* **Problem details**:
Among the entries below, find every line that has "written" and pull it out.

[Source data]
______

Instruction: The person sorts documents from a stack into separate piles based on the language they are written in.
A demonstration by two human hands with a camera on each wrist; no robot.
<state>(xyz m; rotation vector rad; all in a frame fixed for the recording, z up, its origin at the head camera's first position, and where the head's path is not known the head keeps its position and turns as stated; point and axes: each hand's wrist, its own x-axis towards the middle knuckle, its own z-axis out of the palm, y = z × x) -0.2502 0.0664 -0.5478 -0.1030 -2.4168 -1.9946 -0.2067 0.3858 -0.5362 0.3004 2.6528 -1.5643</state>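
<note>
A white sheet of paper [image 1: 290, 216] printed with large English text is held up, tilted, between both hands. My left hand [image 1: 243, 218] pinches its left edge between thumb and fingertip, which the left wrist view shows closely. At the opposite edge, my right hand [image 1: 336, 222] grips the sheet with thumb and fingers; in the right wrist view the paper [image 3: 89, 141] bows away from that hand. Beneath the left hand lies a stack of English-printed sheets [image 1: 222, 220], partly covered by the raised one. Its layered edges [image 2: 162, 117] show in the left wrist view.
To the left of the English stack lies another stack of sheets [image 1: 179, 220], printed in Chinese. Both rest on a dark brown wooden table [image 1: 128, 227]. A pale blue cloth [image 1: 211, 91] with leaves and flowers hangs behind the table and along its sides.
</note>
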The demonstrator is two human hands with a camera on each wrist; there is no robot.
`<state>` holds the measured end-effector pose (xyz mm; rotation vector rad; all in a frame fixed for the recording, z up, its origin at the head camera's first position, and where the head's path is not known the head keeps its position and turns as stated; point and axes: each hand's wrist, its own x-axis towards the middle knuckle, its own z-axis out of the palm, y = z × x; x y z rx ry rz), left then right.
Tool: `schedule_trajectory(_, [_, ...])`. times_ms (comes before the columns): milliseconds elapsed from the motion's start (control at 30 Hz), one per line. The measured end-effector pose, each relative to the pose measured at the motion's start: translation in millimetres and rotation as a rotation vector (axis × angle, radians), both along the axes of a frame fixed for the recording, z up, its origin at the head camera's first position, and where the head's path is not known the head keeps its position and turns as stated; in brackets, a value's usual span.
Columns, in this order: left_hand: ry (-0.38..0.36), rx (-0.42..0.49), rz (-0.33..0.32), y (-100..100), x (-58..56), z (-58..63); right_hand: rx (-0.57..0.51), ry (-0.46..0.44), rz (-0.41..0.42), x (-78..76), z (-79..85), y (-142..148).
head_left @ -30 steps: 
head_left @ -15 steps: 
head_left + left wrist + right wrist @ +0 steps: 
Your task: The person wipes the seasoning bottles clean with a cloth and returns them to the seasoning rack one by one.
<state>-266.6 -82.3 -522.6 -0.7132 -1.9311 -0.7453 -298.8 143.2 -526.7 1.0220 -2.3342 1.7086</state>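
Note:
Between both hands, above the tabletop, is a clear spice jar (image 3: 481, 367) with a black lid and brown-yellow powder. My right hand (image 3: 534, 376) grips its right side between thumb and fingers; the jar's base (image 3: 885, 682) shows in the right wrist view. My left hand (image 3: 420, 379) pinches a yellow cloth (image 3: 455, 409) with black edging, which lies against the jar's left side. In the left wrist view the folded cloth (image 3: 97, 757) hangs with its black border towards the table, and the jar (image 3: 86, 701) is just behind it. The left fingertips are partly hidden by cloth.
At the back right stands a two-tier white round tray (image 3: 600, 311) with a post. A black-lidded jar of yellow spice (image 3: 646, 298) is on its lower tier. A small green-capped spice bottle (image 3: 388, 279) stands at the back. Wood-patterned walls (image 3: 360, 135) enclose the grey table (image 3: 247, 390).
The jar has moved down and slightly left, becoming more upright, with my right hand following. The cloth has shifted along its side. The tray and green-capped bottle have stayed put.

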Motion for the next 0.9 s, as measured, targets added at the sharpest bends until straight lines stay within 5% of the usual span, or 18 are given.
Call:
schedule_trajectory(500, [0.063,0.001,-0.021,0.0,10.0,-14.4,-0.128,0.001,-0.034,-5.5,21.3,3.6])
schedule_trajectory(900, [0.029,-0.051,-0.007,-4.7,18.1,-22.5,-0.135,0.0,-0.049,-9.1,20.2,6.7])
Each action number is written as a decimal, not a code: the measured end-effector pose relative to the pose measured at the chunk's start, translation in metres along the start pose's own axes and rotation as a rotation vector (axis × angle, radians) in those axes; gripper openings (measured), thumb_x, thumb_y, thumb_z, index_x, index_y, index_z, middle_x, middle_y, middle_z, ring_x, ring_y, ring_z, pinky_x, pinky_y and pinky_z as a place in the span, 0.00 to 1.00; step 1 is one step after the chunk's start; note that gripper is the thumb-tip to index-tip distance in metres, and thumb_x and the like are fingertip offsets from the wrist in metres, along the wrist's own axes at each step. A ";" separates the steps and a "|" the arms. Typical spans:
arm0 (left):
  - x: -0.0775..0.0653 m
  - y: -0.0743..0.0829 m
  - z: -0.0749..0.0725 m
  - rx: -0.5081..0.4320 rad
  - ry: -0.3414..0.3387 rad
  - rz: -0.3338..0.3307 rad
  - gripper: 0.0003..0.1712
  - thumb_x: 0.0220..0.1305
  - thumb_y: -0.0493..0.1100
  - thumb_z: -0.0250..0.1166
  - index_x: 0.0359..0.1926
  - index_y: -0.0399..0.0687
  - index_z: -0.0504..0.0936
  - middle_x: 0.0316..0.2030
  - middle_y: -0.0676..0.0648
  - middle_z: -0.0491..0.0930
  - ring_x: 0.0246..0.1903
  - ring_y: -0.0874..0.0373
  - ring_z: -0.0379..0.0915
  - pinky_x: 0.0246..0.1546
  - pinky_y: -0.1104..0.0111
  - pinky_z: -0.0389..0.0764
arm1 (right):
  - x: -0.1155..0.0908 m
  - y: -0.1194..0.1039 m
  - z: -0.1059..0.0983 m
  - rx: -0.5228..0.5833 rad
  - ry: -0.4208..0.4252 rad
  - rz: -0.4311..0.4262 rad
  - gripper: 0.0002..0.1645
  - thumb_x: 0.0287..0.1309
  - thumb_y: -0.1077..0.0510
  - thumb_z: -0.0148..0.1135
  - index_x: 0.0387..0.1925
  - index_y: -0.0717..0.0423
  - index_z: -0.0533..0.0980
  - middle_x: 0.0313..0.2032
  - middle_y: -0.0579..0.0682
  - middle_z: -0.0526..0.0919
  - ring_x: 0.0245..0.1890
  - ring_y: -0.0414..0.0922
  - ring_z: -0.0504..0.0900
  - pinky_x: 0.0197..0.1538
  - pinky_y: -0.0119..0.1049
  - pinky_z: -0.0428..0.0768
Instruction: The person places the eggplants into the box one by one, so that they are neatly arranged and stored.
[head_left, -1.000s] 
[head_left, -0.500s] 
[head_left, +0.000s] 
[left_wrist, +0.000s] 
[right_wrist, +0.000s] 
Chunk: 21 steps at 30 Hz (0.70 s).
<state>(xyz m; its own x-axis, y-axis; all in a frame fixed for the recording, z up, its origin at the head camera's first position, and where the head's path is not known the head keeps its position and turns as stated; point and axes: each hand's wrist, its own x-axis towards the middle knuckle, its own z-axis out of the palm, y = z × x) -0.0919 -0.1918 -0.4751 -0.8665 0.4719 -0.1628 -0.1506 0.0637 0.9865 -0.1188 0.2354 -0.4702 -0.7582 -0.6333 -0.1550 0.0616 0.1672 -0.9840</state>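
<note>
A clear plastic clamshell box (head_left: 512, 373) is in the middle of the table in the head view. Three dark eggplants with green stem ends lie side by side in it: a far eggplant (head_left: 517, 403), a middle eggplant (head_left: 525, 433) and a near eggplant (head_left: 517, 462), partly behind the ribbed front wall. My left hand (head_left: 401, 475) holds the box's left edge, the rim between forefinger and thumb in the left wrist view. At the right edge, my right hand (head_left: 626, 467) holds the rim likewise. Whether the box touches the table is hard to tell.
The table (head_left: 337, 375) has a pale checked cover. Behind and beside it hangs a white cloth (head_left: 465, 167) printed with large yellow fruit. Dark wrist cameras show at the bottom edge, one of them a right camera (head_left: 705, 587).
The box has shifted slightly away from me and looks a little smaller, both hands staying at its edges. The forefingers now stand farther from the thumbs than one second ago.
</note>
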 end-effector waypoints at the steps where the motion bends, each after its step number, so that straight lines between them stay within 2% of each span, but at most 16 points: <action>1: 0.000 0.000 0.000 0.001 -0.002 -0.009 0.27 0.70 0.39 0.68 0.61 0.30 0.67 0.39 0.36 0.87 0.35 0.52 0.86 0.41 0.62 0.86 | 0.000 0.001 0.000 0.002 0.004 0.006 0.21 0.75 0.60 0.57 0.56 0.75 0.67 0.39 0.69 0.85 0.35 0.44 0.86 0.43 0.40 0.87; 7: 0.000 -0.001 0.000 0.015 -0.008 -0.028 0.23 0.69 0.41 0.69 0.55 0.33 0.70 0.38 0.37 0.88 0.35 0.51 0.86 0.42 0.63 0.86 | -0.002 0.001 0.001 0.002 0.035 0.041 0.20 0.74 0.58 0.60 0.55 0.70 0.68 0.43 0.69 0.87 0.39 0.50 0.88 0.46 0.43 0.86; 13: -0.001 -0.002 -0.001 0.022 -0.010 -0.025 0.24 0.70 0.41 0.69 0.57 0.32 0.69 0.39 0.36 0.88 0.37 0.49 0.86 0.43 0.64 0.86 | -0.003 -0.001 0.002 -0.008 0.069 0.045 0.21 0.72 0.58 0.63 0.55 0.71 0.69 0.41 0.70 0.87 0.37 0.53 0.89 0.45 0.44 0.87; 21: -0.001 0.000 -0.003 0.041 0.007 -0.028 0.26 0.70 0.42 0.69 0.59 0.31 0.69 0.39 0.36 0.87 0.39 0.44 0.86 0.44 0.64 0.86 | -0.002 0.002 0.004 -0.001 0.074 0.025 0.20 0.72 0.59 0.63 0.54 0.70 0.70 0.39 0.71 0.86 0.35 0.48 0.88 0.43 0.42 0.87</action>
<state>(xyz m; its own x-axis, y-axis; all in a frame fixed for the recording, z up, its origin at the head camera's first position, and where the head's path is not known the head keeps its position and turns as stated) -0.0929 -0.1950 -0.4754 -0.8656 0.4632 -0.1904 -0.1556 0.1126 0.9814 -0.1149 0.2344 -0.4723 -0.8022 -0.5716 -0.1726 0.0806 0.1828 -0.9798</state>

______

* **Output for this task**:
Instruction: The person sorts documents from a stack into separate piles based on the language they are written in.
Each action number is written as a decimal, not a code: the measured end-effector pose relative to the pose measured at the chunk's start, translation in metres along the start pose's own axes and rotation as a rotation vector (axis × angle, radians) in those axes; gripper openings (measured), thumb_x, thumb_y, thumb_z, index_x, index_y, index_z, middle_x, middle_y, middle_z, ring_x, ring_y, ring_z, pinky_x, pinky_y and pinky_z as a place in the span, 0.00 to 1.00; step 1 is one step after the chunk's start; note that gripper is the thumb-tip to index-tip distance in metres, and thumb_x and the like are fingertip offsets from the wrist in metres, along the wrist's own axes at each step. A ";" separates the steps and a "|" the arms. Typical spans:

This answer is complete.